Monday, 20 December 2010

The whitewash at its worst – from those who should know perfectly

Today, after a relatively minor glance at the weather sites and the website for Perth’s water supply, one wonders really just how much control – even if it is cryptic to the eye of the vast majority of Australians – the fossil fuel industries really do have over Australia’s political system?

In my previous post I did say Kevin Williamson whitewashed the point of how, as Guy Pearse showed five years ago, fossil fuel corporations have an immense amount of control over policy-making in Australia. What is really dreadful is that the people who price and regulate water usage in Perth, who should know from the comparative tables here that man-made global warming has shifted climate belts eight degrees or more poleward. They are under a deep illusion that the observed drying of Perth’s climate is part of a natural cycle. In truth, the possibility of consecutive May to August periods so dry as the past ten is maximally a microscopic one-in-two-hundred-and-five-thousand and quite probably even less. Although the mid-2000s craze over the “Asian Haze” has died down, it has not given way to demands from scientists for militant protest to reduce Australia’s deplorable and still-rising emissions. Rather, it has given way to what I would call a gentle resignation: that we are unlikely to do anything to reverse climate change and that the free market will allow for the least costly adaptation.

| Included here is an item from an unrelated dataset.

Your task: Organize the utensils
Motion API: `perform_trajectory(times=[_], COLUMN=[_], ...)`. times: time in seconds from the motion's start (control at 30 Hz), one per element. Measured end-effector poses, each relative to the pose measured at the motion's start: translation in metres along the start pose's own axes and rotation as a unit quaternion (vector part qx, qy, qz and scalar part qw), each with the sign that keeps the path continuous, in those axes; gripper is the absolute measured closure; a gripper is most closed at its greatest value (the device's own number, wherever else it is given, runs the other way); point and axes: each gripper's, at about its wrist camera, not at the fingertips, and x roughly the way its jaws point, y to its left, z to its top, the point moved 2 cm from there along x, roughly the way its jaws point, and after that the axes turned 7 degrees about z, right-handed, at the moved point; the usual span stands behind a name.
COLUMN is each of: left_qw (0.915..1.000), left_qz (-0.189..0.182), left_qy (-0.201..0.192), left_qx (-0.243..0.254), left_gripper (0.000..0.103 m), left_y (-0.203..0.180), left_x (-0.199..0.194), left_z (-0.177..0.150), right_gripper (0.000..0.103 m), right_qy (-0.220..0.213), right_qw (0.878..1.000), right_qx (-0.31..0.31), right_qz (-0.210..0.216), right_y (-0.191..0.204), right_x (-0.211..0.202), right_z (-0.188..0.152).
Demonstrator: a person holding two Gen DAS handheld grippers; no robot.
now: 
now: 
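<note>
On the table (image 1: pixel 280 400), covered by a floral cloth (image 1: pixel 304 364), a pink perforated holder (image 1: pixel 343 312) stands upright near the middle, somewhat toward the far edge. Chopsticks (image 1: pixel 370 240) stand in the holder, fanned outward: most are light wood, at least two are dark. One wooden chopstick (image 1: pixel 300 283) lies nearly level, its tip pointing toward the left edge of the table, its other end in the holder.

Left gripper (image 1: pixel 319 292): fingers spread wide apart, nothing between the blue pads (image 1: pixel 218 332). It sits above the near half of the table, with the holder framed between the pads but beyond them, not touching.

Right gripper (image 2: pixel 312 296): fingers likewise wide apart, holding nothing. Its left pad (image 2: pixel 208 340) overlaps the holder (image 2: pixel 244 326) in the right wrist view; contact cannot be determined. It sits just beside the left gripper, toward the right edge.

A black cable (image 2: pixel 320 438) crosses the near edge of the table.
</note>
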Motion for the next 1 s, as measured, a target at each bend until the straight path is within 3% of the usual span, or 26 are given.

However, as the table shows (the predictions for 2050 being based on winter rainfalls in the north-west of Western Australia) what this will mean for Perth as a growing city is devastating. With the last runoff most likely already flowed into Mundaring Weir, no targets for water consumption can avoid:
  1. the drying up of once-renewable fossil groundwater
  2. this point is critical because the climate of Western Australia has changed so much that what under pre-1970s climates would be renewable groundwater use now uses up water from a period when May to August rainfall was twice what it is now
  3. the need for desalination plants that can only be fired with coal power that will make the problem worse
  4. further changes in the climate that, even if more frequent cyclone or thunderstorm rainfall does partly offset the practically certain 95 to 100 percent loss of winter rainfall, will increase demand beyond what these can provide as the summers become even hotter
What WA’s water authorities should be doing if they were serious about providing water for Perth is:
  1. making sure prices of water really fit present runoff rates and predicted future ones, and that pre-1974 – maybe even pre-2001 data are totally ignored
  2. such a price would need to be at least 100 times historical prices and probably a thousand times higher than European, North American or New Zealand water prices
  3. such a price would make Western Australia a much more innovative place with water use – perhaps rivalling or surpassing Israel in the 1950s and 1960s
  4. they should join up with Adrian Whitehead’s (for the curious not the former Carlton player) “Target 300” programme that aimed for the “negative emissions” that should have been unequivocally demanded of Australia in 1997 or even in 1990.
  5. Such a move may be politically very difficult given the influence of government and hence the fossil fuel industries on what WA’s water policymakers write, but it is 100 percent certain that a restoration of pre-industrial carbon dioxide levels would immediately restore runoff into Perth’s dams from the present level of 0.011 km3 to the historical mean of 0.34 km3.